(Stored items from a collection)
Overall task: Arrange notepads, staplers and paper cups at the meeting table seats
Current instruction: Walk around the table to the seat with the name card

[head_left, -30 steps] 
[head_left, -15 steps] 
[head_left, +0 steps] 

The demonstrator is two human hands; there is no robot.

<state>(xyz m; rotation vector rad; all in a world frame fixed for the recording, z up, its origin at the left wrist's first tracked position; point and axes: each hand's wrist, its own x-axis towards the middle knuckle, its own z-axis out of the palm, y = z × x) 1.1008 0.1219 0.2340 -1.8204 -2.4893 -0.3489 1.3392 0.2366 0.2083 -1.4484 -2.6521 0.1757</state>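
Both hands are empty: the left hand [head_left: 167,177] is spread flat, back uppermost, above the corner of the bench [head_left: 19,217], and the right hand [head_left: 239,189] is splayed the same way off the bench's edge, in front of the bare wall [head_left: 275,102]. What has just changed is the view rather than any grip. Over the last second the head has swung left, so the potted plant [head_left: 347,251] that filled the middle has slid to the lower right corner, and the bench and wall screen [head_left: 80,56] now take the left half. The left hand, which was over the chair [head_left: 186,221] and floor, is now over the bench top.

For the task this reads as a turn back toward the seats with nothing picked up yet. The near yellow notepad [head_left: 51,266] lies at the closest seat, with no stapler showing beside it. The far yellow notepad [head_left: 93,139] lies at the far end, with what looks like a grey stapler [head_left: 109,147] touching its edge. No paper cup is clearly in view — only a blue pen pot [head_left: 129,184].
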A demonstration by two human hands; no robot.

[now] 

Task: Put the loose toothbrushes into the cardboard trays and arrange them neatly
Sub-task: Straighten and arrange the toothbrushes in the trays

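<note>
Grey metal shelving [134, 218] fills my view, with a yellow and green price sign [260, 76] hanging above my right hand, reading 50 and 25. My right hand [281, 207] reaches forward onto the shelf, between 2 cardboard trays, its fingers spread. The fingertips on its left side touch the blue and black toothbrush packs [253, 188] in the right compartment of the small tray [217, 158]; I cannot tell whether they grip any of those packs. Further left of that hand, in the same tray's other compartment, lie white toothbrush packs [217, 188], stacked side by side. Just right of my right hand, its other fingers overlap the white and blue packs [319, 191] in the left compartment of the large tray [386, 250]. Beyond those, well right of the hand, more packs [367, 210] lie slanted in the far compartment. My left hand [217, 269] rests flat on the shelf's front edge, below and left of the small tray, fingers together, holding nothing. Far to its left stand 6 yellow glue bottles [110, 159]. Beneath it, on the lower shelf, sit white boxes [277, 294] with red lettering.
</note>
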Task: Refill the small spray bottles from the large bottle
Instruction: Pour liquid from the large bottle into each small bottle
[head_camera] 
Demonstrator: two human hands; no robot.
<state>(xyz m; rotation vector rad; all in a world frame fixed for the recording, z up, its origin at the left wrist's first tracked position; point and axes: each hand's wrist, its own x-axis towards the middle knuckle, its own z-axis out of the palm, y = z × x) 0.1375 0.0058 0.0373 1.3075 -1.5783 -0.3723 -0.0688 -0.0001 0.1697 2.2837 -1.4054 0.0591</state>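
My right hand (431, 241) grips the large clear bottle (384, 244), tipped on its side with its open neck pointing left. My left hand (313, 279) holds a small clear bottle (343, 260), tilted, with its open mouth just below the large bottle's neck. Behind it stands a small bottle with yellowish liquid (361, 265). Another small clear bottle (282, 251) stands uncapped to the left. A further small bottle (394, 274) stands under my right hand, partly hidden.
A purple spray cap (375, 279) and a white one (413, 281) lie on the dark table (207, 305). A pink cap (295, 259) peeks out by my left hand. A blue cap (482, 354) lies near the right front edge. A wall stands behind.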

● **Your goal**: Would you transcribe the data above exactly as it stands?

● **Output of the exercise**:
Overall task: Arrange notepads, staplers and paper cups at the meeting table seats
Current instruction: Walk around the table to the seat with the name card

[head_left, -30 steps] 
[head_left, -15 steps] 
[head_left, +0 steps] 

The demonstrator is two human hands; there is no robot.

<state>(xyz m; rotation vector rad; all in a world frame fixed for the recording, z up, its origin at the left wrist's first tracked position; point and axes: each hand's wrist, its own x-axis towards the middle knuckle, its own z-axis out of the palm, y = z × x) 1.1008 0.1219 0.2340 -1.8204 -2.4893 -0.3489 1.3392 0.2366 0.2083 -1.4484 -2.6521 0.1757</state>
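Both hands are empty: the left hand [head_left: 167,177] is spread flat, back uppermost, above the corner of the bench [head_left: 19,217], and the right hand [head_left: 239,189] is splayed the same way off the bench's edge, in front of the bare wall [head_left: 275,102]. What has just changed is the view rather than any grip. Over the last second the head has swung left, so the potted plant [head_left: 347,251] that filled the middle has slid to the lower right corner, and the bench and wall screen [head_left: 80,56] now take the left half. The left hand, which was over the chair [head_left: 186,221] and floor, is now over the bench top.

For the task this reads as a turn back toward the seats with nothing picked up yet. The near yellow notepad [head_left: 51,266] lies at the closest seat, with no stapler showing beside it. The far yellow notepad [head_left: 93,139] lies at the far end, with what looks like a grey stapler [head_left: 109,147] touching its edge. No paper cup is clearly in view — only a blue pen pot [head_left: 129,184].
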A demonstration by two human hands; no robot.

[now] 

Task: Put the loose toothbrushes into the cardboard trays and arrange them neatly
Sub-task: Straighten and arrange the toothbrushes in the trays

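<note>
Grey metal shelving [134, 218] fills my view, with a yellow and green price sign [260, 76] hanging above my right hand, reading 50 and 25. My right hand [281, 207] reaches forward onto the shelf, between 2 cardboard trays, its fingers spread. The fingertips on its left side touch the blue and black toothbrush packs [253, 188] in the right compartment of the small tray [217, 158]; I cannot tell whether they grip any of those packs. Further left of that hand, in the same tray's other compartment, lie white toothbrush packs [217, 188], stacked side by side. Just right of my right hand, its other fingers overlap the white and blue packs [319, 191] in the left compartment of the large tray [386, 250]. Beyond those, well right of the hand, more packs [367, 210] lie slanted in the far compartment. My left hand [217, 269] rests flat on the shelf's front edge, below and left of the small tray, fingers together, holding nothing. Far to its left stand 6 yellow glue bottles [110, 159]. Beneath it, on the lower shelf, sit white boxes [277, 294] with red lettering.
</note>
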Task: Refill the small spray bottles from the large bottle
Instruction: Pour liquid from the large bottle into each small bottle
[head_camera] 
Demonstrator: two human hands; no robot.
<state>(xyz m; rotation vector rad; all in a world frame fixed for the recording, z up, its origin at the left wrist's first tracked position; point and axes: each hand's wrist, its own x-axis towards the middle knuckle, its own z-axis out of the palm, y = z × x) 0.1375 0.0058 0.0373 1.3075 -1.5783 -0.3723 -0.0688 -0.0001 0.1697 2.2837 -1.4054 0.0591</state>
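My right hand (431, 241) grips the large clear bottle (384, 244), tipped on its side with its open neck pointing left. My left hand (313, 279) holds a small clear bottle (343, 260), tilted, with its open mouth just below the large bottle's neck. Behind it stands a small bottle with yellowish liquid (361, 265). Another small clear bottle (282, 251) stands uncapped to the left. A further small bottle (394, 274) stands under my right hand, partly hidden.
A purple spray cap (375, 279) and a white one (413, 281) lie on the dark table (207, 305). A pink cap (295, 259) peeks out by my left hand. A blue cap (482, 354) lies near the right front edge. A wall stands behind.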

There is nothing further to this exercise.